Would you work out how many lines below include the word "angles"? Only that number is wanted.
Segment Start: The data
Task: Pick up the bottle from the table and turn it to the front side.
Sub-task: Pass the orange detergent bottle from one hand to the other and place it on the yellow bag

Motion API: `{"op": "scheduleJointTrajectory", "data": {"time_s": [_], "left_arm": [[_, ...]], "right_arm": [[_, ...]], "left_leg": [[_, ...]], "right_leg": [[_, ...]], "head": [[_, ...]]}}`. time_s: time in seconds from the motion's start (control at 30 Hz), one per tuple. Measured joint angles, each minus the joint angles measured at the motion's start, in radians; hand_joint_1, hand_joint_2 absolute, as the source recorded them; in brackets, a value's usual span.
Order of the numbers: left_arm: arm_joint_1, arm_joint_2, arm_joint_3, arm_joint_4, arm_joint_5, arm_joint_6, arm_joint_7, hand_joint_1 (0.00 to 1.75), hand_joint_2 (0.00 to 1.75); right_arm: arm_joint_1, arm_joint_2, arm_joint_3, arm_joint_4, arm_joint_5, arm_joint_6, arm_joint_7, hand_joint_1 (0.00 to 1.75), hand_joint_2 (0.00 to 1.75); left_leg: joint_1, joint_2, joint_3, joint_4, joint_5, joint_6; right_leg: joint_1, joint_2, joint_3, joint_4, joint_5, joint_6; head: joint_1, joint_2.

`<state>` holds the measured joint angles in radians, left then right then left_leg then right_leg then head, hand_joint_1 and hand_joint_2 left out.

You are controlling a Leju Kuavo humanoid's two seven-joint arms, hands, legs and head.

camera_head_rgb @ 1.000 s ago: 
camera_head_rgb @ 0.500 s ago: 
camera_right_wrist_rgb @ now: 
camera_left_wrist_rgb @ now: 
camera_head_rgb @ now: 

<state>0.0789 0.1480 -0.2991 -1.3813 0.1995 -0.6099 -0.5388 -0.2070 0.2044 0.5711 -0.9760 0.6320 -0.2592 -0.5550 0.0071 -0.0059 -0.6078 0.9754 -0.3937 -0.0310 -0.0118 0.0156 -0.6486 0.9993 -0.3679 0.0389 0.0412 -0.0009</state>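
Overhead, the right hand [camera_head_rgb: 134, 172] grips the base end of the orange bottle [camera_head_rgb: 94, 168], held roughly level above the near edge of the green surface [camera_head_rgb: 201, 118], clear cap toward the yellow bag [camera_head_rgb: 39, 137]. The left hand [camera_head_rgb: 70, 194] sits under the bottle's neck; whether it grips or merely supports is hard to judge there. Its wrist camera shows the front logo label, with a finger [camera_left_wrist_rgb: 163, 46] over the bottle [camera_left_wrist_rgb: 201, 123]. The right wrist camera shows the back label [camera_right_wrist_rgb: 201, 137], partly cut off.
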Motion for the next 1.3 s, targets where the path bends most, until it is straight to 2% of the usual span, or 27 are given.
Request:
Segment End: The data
Your solution: 2